Music is powerful.
It has the power to transport you back in time. You hear a song and suddenly you’re sitting in front of a crackling fire with your parents on Christmas Eve, or maybe you’re back in your white dress, with your new partner’s arms wrapped around your waist as you dance your first dance.
Again, music is powerful.
Music therapists use music to address the specific needs of their clients and to support development, health and well-being, both emotionally and physically.
Music as pain treatment
Music therapy is also known to significantly decrease chronic pain. According to a paper by Sandra L. Siedlecki in the Journal of Advanced Nursing, listening to music can reduce chronic pain by up to 21 per cent and depression by up to 25 per cent.
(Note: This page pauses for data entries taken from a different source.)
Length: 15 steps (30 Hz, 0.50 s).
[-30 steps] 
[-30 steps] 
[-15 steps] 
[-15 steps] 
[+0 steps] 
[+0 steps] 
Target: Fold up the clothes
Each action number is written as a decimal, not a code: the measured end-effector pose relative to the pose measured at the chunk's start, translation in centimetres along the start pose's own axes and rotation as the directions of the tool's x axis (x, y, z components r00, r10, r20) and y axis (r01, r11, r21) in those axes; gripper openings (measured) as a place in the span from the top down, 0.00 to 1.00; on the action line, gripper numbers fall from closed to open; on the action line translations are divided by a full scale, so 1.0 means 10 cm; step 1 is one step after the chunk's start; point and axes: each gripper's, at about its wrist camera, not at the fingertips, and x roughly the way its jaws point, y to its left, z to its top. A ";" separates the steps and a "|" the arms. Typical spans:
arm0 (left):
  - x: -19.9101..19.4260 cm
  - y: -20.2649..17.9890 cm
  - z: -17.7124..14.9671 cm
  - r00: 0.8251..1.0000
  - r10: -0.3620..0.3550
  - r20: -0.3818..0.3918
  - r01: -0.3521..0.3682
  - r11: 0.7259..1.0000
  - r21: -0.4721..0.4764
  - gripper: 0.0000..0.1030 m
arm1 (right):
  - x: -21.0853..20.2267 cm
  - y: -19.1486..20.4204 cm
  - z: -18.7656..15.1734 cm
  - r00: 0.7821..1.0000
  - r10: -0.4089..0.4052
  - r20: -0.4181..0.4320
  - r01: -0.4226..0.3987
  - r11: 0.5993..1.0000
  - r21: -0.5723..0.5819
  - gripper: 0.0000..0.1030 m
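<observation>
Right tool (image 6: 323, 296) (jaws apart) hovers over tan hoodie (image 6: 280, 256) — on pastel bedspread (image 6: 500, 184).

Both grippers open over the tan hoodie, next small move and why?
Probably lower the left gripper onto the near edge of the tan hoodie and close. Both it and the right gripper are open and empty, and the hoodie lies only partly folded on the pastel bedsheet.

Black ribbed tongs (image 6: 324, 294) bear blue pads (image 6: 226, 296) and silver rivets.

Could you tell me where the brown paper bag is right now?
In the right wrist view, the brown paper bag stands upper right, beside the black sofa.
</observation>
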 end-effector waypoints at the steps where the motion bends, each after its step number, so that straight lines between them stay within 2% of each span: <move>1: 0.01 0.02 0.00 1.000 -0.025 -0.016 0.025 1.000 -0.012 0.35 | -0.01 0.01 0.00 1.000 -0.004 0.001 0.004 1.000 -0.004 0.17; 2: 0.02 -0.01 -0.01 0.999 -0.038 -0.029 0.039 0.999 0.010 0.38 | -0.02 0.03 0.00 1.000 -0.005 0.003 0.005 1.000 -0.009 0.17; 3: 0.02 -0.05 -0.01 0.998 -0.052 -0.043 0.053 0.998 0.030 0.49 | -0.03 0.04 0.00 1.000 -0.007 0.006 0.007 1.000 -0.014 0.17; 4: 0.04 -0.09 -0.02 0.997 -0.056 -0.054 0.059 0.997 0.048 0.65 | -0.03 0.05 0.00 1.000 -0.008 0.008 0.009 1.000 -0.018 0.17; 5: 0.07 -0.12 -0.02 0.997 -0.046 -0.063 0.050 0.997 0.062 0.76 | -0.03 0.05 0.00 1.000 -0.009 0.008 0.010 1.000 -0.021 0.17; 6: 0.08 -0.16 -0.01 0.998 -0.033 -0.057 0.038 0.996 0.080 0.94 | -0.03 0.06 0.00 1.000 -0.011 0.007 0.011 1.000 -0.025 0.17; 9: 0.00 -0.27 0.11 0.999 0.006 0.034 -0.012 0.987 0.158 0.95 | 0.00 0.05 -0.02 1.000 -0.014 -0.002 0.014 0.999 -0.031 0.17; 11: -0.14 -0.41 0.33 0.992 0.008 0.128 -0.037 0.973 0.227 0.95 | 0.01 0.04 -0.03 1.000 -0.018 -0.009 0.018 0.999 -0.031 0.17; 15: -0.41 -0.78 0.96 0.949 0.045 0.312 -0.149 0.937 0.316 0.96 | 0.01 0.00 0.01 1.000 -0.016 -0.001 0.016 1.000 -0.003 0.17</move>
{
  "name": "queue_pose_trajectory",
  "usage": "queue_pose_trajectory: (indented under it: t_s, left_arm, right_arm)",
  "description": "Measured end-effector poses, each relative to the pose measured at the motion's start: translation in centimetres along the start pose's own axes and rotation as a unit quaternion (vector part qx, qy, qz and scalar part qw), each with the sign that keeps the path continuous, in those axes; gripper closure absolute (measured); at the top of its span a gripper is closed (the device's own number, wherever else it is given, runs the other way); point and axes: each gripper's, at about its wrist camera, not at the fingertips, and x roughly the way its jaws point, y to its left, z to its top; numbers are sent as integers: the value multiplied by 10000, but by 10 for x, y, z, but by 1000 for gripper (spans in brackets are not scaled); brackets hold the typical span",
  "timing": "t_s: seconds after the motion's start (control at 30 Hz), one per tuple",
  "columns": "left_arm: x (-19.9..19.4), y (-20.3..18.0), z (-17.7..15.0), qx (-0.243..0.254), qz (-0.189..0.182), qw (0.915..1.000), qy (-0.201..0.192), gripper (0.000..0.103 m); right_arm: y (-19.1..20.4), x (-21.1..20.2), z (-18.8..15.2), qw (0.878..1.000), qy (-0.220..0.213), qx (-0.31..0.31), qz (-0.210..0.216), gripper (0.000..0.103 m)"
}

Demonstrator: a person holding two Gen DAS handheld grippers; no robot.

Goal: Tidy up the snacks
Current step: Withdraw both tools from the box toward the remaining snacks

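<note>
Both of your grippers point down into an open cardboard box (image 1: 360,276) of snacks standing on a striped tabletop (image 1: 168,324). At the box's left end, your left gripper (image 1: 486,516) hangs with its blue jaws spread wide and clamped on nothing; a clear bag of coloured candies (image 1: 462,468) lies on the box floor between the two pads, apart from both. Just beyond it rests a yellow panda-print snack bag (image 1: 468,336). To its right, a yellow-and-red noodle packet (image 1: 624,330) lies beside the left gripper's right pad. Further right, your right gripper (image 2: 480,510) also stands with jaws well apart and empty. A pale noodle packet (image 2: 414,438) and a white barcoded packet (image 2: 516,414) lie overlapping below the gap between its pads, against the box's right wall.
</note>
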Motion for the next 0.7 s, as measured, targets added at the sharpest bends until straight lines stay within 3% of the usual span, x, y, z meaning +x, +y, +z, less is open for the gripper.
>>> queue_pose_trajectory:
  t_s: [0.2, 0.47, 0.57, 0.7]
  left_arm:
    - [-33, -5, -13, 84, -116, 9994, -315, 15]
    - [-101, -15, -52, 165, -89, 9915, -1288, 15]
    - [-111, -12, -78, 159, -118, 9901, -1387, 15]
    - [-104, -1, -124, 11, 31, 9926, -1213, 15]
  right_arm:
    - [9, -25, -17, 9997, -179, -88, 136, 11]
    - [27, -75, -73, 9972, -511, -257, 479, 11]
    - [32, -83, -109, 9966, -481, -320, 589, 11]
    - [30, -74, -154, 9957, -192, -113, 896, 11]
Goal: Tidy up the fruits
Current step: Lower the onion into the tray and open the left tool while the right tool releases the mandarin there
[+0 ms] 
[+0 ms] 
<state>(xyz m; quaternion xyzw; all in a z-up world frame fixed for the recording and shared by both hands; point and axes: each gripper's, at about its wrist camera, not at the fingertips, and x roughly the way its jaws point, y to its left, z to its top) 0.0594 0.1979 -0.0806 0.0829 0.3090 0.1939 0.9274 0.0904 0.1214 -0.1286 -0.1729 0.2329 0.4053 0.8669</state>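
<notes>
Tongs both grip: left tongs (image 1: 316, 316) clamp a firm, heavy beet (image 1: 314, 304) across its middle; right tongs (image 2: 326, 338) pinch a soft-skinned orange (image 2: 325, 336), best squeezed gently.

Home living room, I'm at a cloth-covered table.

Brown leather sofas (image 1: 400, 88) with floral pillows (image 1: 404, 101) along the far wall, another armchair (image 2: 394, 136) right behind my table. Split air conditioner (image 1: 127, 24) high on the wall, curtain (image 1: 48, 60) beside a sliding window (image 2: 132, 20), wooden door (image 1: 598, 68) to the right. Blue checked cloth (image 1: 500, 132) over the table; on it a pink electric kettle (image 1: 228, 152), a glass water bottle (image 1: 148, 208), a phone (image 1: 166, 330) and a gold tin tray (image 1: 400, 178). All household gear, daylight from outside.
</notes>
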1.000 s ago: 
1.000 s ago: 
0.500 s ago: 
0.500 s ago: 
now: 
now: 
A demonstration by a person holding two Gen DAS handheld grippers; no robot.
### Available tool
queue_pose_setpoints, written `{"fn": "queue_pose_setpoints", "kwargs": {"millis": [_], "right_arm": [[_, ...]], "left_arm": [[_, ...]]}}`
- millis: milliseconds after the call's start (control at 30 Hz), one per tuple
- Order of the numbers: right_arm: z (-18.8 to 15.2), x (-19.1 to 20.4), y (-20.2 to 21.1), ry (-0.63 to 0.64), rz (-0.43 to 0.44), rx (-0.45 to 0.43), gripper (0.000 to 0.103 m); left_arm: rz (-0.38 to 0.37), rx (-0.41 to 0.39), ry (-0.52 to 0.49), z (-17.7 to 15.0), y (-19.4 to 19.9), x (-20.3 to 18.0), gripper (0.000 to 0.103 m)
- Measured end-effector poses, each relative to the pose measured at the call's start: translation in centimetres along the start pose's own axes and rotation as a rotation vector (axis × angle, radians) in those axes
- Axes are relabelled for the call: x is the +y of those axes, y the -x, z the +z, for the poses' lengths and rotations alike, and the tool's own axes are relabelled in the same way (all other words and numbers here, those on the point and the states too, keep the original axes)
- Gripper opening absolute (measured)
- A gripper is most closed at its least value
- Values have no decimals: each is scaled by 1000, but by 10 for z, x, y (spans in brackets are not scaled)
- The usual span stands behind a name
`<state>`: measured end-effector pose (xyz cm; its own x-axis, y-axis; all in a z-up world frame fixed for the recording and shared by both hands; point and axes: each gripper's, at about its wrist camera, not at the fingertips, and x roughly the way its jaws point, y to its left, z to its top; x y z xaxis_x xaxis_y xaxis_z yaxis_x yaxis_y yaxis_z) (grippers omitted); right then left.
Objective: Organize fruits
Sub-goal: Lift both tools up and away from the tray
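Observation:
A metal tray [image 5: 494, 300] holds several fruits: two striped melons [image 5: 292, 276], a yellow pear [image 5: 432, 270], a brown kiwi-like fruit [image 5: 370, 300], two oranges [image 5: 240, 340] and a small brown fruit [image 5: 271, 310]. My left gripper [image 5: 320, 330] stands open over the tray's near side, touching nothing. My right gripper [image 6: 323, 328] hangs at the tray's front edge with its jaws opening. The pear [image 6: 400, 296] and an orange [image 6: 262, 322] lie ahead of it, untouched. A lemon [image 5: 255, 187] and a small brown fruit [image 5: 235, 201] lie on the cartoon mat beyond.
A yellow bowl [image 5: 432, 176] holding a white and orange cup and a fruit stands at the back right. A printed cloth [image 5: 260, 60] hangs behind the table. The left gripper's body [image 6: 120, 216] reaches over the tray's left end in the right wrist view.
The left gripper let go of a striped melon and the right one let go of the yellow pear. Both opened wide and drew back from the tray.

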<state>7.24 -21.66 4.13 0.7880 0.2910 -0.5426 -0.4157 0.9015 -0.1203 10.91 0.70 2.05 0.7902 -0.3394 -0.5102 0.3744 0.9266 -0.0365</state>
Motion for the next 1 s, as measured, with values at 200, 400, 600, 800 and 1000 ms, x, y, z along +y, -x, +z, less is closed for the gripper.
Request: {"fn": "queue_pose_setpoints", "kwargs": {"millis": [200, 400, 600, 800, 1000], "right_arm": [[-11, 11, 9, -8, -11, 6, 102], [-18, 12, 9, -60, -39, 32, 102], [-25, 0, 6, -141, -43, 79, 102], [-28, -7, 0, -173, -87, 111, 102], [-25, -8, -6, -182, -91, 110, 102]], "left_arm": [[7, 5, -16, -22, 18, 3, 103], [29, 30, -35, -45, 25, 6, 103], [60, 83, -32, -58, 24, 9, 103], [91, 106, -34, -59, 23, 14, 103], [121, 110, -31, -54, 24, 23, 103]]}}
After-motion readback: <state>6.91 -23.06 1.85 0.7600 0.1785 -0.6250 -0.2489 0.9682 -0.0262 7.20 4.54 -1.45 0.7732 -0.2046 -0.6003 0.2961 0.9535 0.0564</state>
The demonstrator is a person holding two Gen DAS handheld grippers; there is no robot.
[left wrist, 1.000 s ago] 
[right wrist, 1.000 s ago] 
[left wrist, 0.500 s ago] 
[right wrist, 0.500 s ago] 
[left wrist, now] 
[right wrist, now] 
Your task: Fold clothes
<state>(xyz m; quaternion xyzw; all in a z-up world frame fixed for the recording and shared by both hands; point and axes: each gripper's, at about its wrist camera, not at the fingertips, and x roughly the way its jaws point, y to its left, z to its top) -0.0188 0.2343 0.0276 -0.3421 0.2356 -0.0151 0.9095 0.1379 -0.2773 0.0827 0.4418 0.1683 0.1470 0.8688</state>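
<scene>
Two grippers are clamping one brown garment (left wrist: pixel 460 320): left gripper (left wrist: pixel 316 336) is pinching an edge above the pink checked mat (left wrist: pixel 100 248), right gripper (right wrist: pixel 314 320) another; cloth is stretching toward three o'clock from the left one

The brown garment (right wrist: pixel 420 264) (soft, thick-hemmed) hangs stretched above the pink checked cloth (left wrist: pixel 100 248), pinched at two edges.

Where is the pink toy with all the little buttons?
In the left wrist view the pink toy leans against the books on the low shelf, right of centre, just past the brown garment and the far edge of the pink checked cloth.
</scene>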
The brain can only process so much information. Introducing something like music while experiencing pain can block out the pain by taking up some of those pathways.
This is aided by the fact that music is processed in every area of the brain.
It diverts the attention away from the pain stimulus into an experience that’s more enjoyable.
Lost memories found
In Canada, an estimated 45 per cent of people in long-term residential care facilities are suffering from dementia, according to StatsCanada.
Music therapy can even allow individuals with neurodegenerative disorders to connect to certain memories.
Music is an organized pattern, so as your brain takes it in, your thoughts become more organized as well. It’s for this reason patients often seem more lucid after a session. The effects will fade, but it provides an individual and their loved-ones some very rare and valuable time together.
A team effort
Music therapy is most powerful when it works collaboratively with other forms of therapy like speech and physiotherapy. It’s proven especially beneficial with patients recovering from strokes, who are working to regain both speech and physical ability.
When you team up different types of therapists, you can really accelerate and deepen the responses from people. Music therapy, along with other therapeutic programs such as pet therapy and art therapy, have proven to be beneficial to seniors in the long-run.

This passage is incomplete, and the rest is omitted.